[Required work]
Write out every entry in full. Leave nothing out.

Data below:

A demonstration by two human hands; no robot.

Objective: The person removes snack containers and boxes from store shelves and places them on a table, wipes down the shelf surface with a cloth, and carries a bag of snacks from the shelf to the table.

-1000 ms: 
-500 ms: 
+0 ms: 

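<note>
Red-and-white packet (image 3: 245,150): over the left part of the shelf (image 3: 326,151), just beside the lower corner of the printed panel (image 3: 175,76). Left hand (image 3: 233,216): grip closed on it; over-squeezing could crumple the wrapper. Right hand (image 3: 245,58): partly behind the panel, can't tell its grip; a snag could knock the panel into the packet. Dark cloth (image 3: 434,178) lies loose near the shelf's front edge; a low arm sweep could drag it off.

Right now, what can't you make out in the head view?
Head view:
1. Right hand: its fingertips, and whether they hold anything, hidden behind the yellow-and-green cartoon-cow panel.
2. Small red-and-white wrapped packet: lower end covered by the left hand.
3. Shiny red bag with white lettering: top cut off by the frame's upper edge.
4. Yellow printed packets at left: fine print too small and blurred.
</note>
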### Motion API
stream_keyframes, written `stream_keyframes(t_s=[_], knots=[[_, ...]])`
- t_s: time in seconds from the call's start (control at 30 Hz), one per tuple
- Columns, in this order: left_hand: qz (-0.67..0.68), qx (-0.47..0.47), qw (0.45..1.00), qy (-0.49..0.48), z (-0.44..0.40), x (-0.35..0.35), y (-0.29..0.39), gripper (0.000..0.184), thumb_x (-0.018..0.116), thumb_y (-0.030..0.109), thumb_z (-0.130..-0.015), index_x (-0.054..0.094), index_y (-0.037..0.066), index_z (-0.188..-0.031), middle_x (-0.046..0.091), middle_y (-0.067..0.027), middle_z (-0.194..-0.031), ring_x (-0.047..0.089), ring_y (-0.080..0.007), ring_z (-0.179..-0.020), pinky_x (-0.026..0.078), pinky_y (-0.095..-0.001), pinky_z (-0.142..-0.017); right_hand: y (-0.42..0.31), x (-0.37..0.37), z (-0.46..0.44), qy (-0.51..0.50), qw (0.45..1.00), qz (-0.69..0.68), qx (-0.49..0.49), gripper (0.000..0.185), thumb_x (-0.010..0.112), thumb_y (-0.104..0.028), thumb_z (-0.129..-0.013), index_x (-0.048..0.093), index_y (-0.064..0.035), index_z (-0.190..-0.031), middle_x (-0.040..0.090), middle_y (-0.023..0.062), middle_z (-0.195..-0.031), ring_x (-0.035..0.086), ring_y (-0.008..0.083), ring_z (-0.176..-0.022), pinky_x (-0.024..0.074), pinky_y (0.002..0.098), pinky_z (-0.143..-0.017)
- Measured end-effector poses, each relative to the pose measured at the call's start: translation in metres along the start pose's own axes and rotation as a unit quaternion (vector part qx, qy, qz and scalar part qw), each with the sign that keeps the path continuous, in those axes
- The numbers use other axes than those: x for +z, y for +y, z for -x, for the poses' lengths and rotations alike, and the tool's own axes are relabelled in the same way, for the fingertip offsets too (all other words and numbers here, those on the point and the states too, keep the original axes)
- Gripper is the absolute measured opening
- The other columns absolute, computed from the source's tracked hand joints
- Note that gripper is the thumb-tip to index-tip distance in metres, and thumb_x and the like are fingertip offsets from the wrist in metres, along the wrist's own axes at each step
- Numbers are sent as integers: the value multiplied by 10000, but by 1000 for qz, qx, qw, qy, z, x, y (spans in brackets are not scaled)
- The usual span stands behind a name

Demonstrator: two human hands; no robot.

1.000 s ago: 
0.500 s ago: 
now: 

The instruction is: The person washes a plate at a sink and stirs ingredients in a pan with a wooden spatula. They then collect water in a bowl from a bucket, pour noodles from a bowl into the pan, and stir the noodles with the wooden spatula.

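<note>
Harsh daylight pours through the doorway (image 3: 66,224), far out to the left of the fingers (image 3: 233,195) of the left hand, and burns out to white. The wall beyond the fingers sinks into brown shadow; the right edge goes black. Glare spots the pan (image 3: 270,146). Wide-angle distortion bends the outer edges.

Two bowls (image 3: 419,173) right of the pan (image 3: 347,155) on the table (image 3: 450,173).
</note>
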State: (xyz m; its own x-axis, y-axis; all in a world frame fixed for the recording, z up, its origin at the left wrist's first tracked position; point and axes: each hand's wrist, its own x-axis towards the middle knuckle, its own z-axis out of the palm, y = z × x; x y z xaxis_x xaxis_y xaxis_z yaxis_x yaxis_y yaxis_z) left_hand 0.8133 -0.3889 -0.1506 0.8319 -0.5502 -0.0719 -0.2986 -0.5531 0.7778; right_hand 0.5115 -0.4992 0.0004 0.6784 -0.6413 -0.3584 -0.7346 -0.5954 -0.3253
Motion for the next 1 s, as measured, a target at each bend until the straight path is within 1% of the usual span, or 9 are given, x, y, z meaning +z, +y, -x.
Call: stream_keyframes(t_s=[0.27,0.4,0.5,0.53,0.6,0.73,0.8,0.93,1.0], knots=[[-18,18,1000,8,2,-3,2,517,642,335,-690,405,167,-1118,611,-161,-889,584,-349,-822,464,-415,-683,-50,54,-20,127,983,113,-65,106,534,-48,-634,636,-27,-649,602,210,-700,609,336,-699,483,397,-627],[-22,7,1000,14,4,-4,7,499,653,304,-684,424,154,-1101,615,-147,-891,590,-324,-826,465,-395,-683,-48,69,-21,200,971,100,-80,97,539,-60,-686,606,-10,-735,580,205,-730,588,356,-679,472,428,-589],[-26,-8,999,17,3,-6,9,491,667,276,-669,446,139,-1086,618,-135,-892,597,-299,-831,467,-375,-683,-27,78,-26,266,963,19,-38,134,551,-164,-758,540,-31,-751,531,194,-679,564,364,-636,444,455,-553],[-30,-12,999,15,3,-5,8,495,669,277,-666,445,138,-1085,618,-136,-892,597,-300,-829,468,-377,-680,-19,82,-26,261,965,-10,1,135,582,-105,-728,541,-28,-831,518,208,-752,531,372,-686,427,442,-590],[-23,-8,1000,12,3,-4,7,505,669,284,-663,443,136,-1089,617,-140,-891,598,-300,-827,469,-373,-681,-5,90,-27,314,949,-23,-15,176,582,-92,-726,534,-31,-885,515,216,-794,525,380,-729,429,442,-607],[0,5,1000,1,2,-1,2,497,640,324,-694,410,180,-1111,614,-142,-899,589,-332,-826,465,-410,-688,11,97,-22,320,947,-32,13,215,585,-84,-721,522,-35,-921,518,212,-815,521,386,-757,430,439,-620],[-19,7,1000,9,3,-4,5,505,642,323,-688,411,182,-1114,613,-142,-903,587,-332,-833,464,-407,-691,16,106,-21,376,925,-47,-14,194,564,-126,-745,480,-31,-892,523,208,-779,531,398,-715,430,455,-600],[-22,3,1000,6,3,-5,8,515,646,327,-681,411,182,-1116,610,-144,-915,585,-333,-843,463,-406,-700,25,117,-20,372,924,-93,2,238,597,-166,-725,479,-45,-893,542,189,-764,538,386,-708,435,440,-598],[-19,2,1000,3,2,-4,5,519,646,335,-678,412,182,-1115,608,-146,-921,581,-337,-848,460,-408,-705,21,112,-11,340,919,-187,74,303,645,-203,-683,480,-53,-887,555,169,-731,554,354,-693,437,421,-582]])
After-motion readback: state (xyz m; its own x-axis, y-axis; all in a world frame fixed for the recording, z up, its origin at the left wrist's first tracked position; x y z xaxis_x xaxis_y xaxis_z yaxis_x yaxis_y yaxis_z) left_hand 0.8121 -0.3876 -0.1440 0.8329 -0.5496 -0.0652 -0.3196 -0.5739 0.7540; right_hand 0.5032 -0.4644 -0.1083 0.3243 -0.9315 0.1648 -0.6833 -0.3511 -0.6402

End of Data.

[Problem solution]
A demonstration by two human hands; no robot.

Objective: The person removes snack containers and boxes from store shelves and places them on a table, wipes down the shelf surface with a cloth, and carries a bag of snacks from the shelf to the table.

-1000 ms: 
-500 ms: 
+0 ms: 

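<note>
Red-and-white packet (image 3: 245,150): over the left part of the shelf (image 3: 326,151), just beside the lower corner of the printed panel (image 3: 175,76). Left hand (image 3: 233,216): grip closed on it; over-squeezing could crumple the wrapper. Right hand (image 3: 245,58): partly behind the panel, can't tell its grip; a snag could knock the panel into the packet. Dark cloth (image 3: 434,178) lies loose near the shelf's front edge; a low arm sweep could drag it off.

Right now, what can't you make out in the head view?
Head view:
1. Right hand: its fingertips, and whether they hold anything, hidden behind the yellow-and-green cartoon-cow panel.
2. Small red-and-white wrapped packet: lower end covered by the left hand.
3. Shiny red bag with white lettering: top cut off by the frame's upper edge.
4. Yellow printed packets at left: fine print too small and blurred.
</note>
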### Motion API
stream_keyframes, written `stream_keyframes(t_s=[_], knots=[[_, ...]])`
- t_s: time in seconds from the call's start (control at 30 Hz), one per tuple
- Columns, in this order: left_hand: qz (-0.67..0.68), qx (-0.47..0.47), qw (0.45..1.00), qy (-0.49..0.48), z (-0.44..0.40), x (-0.35..0.35), y (-0.29..0.39), gripper (0.000..0.184), thumb_x (-0.018..0.116), thumb_y (-0.030..0.109), thumb_z (-0.130..-0.015), index_x (-0.054..0.094), index_y (-0.037..0.066), index_z (-0.188..-0.031), middle_x (-0.046..0.091), middle_y (-0.067..0.027), middle_z (-0.194..-0.031), ring_x (-0.047..0.089), ring_y (-0.080..0.007), ring_z (-0.179..-0.020), pinky_x (-0.026..0.078), pinky_y (-0.095..-0.001), pinky_z (-0.142..-0.017); right_hand: y (-0.42..0.31), x (-0.37..0.37), z (-0.46..0.44), qy (-0.51..0.50), qw (0.45..1.00), qz (-0.69..0.68), qx (-0.49..0.49), gripper (0.000..0.185), thumb_x (-0.010..0.112), thumb_y (-0.104..0.028), thumb_z (-0.129..-0.013), index_x (-0.048..0.093), index_y (-0.064..0.035), index_z (-0.190..-0.031), middle_x (-0.040..0.090), middle_y (-0.023..0.062), middle_z (-0.195..-0.031), ring_x (-0.035..0.086), ring_y (-0.008..0.083), ring_z (-0.176..-0.022), pinky_x (-0.024..0.074), pinky_y (0.002..0.098), pinky_z (-0.143..-0.017)
- Measured end-effector poses, each relative to the pose measured at the call's start: translation in metres along the start pose's own axes and rotation as a unit quaternion (vector part qx, qy, qz and scalar part qw), each with the sign that keeps the path continuous, in those axes
- The numbers use other axes than those: x for +z, y for +y, z for -x, for the poses' lengths and rotations alike, and the tool's own axes are relabelled in the same way, for the fingertip offsets too (all other words and numbers here, those on the point and the states too, keep the original axes)
- Gripper is the absolute measured opening
- The other columns absolute, computed from the source's tracked hand joints
- Note that gripper is the thumb-tip to index-tip distance in metres, and thumb_x and the like are fingertip offsets from the wrist in metres, along the wrist's own axes at each step
- Numbers are sent as integers: the value multiplied by 10000, but by 1000 for qz, qx, qw, qy, z, x, y (spans in brackets are not scaled)
- The usual span stands behind a name

Demonstrator: two human hands; no robot.

1.000 s ago: 
0.500 s ago: 
now: 

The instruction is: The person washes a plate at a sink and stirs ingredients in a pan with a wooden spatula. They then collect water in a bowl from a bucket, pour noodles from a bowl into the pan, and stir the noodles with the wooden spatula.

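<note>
Harsh daylight pours through the doorway (image 3: 66,224), far out to the left of the fingers (image 3: 233,195) of the left hand, and burns out to white. The wall beyond the fingers sinks into brown shadow; the right edge goes black. Glare spots the pan (image 3: 270,146). Wide-angle distortion bends the outer edges.

Two bowls (image 3: 419,173) right of the pan (image 3: 347,155) on the table (image 3: 450,173).
</note>
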State: (xyz m; its own x-axis, y-axis; all in a world frame fixed for the recording, z up, its origin at the left wrist's first tracked position; point and axes: each hand's wrist, its own x-axis towards the middle knuckle, its own z-axis out of the palm, y = z × x; x y z xaxis_x xaxis_y xaxis_z yaxis_x yaxis_y yaxis_z) left_hand 0.8133 -0.3889 -0.1506 0.8319 -0.5502 -0.0719 -0.2986 -0.5531 0.7778; right_hand 0.5115 -0.4992 0.0004 0.6784 -0.6413 -0.3584 -0.7346 -0.5954 -0.3253
Motion for the next 1 s, as measured, a target at each bend until the straight path is within 1% of the usual span, or 9 are given, x, y, z meaning +z, +y, -x.
Call: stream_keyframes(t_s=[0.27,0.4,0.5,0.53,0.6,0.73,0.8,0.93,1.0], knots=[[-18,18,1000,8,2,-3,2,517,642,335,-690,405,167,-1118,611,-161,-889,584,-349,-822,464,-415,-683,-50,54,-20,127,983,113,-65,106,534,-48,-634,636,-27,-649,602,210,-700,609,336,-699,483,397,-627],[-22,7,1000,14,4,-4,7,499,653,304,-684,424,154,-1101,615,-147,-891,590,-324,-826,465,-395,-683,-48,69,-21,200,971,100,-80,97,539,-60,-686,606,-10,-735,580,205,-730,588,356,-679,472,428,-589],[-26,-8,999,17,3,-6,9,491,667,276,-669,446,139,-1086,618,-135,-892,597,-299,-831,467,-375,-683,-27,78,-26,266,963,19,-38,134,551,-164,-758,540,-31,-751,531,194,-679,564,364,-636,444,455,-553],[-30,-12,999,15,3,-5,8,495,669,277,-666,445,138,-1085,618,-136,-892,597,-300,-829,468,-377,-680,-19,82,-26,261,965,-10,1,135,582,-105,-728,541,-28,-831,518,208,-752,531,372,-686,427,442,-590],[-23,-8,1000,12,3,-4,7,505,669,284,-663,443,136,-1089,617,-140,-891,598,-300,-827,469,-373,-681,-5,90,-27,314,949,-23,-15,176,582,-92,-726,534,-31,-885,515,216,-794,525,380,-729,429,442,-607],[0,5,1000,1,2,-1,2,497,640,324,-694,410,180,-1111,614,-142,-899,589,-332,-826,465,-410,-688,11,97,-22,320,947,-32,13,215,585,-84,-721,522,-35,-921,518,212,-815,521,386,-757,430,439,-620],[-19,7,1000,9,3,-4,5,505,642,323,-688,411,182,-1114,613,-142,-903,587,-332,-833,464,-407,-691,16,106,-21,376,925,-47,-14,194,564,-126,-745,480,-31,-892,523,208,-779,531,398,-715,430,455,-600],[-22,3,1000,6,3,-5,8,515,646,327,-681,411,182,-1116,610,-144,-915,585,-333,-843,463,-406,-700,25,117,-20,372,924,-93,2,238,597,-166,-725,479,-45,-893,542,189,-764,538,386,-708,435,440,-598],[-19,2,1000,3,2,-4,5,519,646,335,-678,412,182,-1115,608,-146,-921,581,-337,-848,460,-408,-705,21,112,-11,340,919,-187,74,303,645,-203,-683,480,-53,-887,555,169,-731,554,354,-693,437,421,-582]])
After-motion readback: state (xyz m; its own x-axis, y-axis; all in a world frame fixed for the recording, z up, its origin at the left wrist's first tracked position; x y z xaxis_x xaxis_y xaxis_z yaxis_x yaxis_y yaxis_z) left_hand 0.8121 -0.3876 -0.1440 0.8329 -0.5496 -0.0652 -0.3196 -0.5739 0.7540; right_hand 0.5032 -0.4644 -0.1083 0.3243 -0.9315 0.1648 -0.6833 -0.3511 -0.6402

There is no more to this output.